We derive a substantial portion of our revenue from government Medicare and Medicaid programs. For the six months ended June 30, 2008, we derived 37.2% and 30.7% of our total revenue from the Medicare and Medicaid programs, respectively, and for the six months ended June 30, 2007, we derived 37.6% and 29.9% of our total revenue from the Medicare and Medicaid programs, respectively. In addition, our rehabilitation therapy services, for which we receive payment from private payors, are significantly dependent on Medicare and Medicaid funding, as those private payors are generally reimbursed by these programs.

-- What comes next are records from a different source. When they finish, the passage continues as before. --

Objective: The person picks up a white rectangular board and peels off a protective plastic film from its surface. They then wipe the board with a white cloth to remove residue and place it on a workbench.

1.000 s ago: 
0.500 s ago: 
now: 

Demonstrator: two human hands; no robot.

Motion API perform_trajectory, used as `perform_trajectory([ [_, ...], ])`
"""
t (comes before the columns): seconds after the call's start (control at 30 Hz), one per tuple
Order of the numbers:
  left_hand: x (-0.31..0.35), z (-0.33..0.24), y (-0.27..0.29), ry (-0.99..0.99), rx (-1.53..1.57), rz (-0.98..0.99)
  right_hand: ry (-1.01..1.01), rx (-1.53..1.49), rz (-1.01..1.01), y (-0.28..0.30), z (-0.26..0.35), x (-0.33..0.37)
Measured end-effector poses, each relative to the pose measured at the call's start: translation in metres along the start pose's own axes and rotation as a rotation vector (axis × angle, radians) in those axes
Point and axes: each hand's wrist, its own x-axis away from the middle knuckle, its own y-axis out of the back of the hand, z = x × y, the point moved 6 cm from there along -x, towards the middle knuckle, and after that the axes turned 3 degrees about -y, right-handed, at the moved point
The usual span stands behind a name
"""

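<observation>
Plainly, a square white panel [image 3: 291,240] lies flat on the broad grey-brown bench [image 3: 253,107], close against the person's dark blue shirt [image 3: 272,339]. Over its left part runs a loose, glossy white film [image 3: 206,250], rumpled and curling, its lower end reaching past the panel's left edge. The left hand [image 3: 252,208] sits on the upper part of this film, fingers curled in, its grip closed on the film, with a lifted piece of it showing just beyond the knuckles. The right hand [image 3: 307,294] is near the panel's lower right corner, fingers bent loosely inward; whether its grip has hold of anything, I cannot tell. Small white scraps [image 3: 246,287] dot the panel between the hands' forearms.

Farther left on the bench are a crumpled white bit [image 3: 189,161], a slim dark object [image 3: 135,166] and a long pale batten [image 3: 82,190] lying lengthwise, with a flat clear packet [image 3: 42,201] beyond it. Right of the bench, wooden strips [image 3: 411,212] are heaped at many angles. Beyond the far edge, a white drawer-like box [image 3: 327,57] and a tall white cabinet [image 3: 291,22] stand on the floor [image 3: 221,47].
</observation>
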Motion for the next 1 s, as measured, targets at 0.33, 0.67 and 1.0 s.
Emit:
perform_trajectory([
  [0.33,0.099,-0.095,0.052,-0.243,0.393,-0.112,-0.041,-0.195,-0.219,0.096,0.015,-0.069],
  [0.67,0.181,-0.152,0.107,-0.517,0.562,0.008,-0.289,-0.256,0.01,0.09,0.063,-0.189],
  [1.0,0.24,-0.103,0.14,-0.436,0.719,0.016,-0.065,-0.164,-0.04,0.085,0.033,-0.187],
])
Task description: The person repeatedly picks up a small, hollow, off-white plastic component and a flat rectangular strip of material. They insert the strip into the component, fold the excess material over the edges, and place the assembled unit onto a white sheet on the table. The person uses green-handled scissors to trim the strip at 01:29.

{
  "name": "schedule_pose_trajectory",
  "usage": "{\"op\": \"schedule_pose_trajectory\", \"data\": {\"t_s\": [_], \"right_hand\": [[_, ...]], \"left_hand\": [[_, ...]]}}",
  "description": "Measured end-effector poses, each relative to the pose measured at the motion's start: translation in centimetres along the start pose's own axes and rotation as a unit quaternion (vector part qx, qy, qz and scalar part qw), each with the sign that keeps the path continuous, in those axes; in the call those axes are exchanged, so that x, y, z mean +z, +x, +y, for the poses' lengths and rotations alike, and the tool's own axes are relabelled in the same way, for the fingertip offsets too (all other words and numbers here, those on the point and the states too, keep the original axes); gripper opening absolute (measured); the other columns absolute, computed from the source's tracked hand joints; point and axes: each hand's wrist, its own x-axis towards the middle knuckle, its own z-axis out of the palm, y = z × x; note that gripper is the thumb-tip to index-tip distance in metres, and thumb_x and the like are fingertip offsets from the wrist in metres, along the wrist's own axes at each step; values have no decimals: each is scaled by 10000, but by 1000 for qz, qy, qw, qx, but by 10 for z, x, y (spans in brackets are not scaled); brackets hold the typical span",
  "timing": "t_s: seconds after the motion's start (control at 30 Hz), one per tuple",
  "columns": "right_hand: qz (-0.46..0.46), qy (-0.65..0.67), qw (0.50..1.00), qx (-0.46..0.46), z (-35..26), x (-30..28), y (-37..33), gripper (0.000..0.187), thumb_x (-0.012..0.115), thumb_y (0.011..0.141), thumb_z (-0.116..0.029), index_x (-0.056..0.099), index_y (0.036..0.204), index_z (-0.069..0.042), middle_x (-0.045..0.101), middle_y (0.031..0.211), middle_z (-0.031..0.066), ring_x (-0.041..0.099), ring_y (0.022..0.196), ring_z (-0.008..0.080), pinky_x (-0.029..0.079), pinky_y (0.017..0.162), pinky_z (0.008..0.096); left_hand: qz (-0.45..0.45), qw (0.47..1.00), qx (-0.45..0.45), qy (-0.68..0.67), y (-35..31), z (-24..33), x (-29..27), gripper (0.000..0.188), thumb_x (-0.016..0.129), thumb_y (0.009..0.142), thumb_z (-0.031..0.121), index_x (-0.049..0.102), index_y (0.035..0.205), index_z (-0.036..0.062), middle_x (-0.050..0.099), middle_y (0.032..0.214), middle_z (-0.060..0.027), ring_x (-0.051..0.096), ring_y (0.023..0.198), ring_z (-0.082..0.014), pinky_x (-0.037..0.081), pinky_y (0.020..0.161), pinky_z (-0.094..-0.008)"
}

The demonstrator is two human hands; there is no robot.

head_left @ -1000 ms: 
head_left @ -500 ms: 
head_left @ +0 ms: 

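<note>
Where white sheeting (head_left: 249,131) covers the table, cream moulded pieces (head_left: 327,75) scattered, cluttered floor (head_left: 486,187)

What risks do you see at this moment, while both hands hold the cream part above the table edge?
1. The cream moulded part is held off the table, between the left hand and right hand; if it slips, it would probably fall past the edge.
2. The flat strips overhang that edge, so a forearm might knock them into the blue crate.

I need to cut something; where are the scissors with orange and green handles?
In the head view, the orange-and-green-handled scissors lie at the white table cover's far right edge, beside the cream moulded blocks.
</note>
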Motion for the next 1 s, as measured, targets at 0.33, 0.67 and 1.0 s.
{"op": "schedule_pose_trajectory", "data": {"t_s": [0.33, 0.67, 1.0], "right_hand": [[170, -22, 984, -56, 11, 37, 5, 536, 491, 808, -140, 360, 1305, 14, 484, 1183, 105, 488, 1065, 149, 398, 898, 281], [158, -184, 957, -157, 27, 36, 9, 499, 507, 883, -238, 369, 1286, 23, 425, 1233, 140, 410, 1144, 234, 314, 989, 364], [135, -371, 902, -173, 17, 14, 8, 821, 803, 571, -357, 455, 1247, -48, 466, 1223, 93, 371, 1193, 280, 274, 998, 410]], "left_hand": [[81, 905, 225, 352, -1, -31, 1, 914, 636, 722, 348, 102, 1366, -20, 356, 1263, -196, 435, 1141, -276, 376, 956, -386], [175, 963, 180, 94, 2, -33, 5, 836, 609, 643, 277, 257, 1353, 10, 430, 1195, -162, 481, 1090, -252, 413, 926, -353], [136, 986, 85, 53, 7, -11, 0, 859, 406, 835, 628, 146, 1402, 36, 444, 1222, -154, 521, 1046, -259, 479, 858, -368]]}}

Medicare. Medicare is a federal health insurance program for people age 65 or older, people under age 65 with certain disabilities, and people of all ages with End-Stage Renal Disease. The Medicare program has Part A hospital insurance that helps to cover inpatient care in hospitals and in skilled nursing facilities (not custodial or long-term care). It also helps cover hospice care and some home health care. Skilled nursing facilities are paid on the basis of a prospective payment system, or PPS. The PPS payment rates are adjusted for case mix and geographic variation in wages and cover all costs of furnishing covered skilled nursing facilities services (routine, ancillary, and capital-related costs). The amount to be paid is determined by classifying each patient into a resource utilization group, or RUG, category, which is based upon each patient's acuity level. Payment rates have historically increased each Federal fiscal year using a skilled nursing facilities market basket index.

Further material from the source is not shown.